By Talli Nauman, Native Sun News, Health & Environment Editor:
LEAD — On Saturday, July 9, Rosebud Sioux tribal member Connie Giroux donned a miner’s hardhat and lamp, safety glasses, battery belt, steel-toed boots, and a reflective vest. Then she took an elevator ride down a shaft through granite rock to a cavern 4,850 feet below the earth’s surface.
It was not strange to her. She does it practically every day in her job as a supervisor at the Sanford Deep Underground Science and Engineering Laboratory (DUSEL).
What made July 9 noteworthy is that her work was different because of Neutrino Day. She was conducting the first high-definition video conferencing from the depths with visitors up top who attended the fourth annual free science fair.
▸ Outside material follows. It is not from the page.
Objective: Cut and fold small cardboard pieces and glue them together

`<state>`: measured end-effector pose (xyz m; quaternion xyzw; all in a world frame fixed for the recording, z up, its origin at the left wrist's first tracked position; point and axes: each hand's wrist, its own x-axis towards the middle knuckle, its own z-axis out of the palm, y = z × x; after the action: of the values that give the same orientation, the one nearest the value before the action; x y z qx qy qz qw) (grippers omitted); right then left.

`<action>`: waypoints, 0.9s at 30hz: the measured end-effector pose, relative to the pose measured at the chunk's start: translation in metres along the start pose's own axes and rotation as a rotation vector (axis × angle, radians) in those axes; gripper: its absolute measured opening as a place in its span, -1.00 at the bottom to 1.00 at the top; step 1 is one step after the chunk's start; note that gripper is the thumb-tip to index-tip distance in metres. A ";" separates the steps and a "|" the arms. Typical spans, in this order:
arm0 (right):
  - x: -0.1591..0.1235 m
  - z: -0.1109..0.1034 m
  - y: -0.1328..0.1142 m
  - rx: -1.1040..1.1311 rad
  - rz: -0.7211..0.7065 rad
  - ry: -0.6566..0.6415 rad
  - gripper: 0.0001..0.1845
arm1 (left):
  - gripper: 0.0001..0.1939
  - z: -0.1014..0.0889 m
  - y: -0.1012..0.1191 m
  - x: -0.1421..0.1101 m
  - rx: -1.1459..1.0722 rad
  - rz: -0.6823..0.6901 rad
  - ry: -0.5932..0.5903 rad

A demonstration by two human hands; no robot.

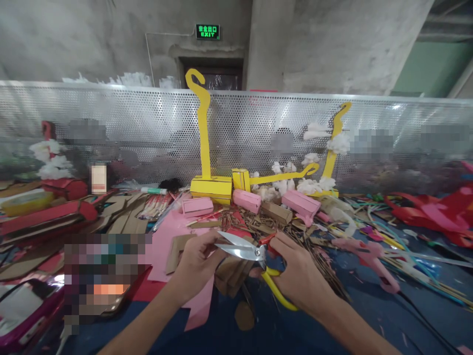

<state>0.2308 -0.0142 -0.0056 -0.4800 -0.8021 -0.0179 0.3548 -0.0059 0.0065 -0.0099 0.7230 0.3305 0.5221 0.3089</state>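
A pair of scissors [244, 251] is in my right hand [295, 268], its blades parted and pointing left. One yellow handle loop hangs below my fingers, and a red part shows near the pivot. My left hand [195, 266] is closed at the blade tips; whatever its fingers pinch is hidden. Beneath the hands lie folded brown cardboard pieces [231, 273] and pink paper [158, 251]. A small brown cardboard polygon [244, 315] rests on the dark blue tabletop nearer to me.
Pink prisms [197, 206] and a yellow box with a tall hook [210, 187] stand behind. Brown scraps [254, 222] lie heaped mid-table. To the right is a pink glue gun [373, 259] with a cable; a red cardboard form [48, 219] lies left. A perforated metal panel [148, 128] bounds the back.
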 end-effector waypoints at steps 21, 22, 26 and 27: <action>-0.003 0.001 -0.002 -0.078 -0.028 -0.072 -0.60 | -0.79 -0.007 -0.001 0.003 -0.048 -0.041 -0.077; -0.003 0.001 -0.002 -0.081 -0.026 -0.072 -0.61 | -0.78 -0.007 0.000 0.003 -0.054 -0.045 -0.083; -0.003 0.002 -0.001 -0.088 -0.020 -0.079 -0.64 | -0.78 -0.007 0.000 0.002 -0.057 -0.036 -0.082; -0.003 0.002 -0.001 -0.088 -0.021 -0.076 -0.65 | -0.78 -0.007 0.000 0.002 -0.052 -0.034 -0.076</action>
<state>0.2295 -0.0164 -0.0083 -0.4868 -0.8186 -0.0384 0.3024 -0.0122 0.0087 -0.0067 0.7284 0.3170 0.4973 0.3487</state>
Giroux could explain to them that her usual work is part of a pretty small crew of a privileged few who are conducting some pretty big world class experiments down there – most conspicuously in the Majorana Demonstrator Project and the Large Underground Xenon Detector (LUX).
As a chapter closed in the international race for space last week with the scheduling of NASA’s last shuttle launch, a chapter opened in the comparatively new global race for the underground, in which Sanford lab is conducting the two experiments. One is to characterize neutrinos and the other is to prove the existence of so-called dark matter.